*WHAT YOU ARE ASKED TO DO:* Search the material for the word "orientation" and copy every line in which it occurs.

*DATA TO PROCESS:*
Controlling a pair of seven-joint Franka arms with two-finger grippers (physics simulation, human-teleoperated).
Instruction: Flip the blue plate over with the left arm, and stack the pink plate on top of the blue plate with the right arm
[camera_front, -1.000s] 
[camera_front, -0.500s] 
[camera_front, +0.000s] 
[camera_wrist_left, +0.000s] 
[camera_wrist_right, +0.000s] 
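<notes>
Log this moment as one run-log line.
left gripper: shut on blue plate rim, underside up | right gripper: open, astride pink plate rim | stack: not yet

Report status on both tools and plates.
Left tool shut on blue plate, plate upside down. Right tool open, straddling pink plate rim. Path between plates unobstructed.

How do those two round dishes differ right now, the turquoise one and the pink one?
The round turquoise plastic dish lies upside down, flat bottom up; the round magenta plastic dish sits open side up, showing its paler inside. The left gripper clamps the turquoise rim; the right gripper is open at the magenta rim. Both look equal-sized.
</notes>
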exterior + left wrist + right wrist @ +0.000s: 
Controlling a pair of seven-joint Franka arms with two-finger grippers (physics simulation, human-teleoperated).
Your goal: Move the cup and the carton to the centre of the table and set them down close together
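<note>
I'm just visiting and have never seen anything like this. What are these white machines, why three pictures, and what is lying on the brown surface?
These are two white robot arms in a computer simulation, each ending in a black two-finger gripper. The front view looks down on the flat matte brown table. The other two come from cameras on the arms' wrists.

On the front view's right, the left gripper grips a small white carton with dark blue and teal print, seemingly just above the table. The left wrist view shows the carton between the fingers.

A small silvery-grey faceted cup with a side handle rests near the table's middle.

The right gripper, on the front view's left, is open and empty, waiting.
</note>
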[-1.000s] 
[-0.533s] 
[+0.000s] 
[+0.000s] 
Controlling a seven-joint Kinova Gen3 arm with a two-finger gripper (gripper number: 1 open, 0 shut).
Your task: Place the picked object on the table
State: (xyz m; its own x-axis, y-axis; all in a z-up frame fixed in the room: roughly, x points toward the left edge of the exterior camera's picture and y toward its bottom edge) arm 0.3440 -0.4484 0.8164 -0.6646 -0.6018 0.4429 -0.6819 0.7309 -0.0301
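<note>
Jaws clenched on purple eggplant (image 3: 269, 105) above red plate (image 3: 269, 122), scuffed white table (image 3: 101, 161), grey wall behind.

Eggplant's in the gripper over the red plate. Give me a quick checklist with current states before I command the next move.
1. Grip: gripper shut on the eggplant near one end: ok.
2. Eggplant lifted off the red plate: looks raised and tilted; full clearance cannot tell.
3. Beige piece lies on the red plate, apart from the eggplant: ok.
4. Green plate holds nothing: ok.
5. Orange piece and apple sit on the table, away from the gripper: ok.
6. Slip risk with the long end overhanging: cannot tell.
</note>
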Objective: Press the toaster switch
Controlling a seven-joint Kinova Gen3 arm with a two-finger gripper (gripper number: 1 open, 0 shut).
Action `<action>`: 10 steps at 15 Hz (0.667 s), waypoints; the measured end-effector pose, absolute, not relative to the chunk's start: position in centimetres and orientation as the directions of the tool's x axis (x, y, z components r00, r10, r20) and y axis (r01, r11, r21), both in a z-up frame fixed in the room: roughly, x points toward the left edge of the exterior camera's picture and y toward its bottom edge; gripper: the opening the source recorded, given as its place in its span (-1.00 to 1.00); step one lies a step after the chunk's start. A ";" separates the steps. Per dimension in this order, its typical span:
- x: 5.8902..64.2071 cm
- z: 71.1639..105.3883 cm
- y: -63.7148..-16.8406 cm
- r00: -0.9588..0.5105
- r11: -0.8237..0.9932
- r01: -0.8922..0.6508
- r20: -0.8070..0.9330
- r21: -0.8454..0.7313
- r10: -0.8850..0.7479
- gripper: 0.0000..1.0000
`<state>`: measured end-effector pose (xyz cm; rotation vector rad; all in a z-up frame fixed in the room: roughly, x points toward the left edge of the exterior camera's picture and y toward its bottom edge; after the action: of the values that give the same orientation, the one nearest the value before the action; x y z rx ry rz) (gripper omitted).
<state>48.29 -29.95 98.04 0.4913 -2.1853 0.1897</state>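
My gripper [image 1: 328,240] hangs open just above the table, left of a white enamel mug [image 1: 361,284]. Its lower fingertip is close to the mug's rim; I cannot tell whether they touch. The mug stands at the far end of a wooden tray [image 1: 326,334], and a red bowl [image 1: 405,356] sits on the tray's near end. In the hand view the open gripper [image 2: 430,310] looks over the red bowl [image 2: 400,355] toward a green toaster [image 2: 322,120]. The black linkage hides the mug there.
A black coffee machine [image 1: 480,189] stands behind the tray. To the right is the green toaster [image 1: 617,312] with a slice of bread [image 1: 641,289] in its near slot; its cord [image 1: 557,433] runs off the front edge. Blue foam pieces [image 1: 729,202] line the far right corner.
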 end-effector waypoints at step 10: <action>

*RESPONSE TO THIS EXERCISE:*
Action `<action>`: 10 steps at 15 Hz (0.667 s), waypoints; the measured end-effector pose, absolute, not relative to the chunk's start: position in centimetres and orientation as the directions of the tool's x axis (x, y, z components r00, r10, r20) and y axis (r01, r11, r21), both in a z-up frame fixed in the room: roughly, x points toward the left edge of the exterior camera's picture and y toward its bottom edge; gripper: the opening the source recorded, given as its place in its span (-1.00 to 1.00); step one lies a step after the chunk's start. A ";" separates the steps. Per dimension in this order, its typical span:
`<state>`: measured end-effector pose (xyz cm; rotation vector rad; all in a z-up frame fixed in the room: roughly, x points toward the left edge of the exterior camera's picture and y toward its bottom edge; after the action: of the values that give the same orientation, the one nearest the value before the action; x y z rx ry rz) (gripper omitted).

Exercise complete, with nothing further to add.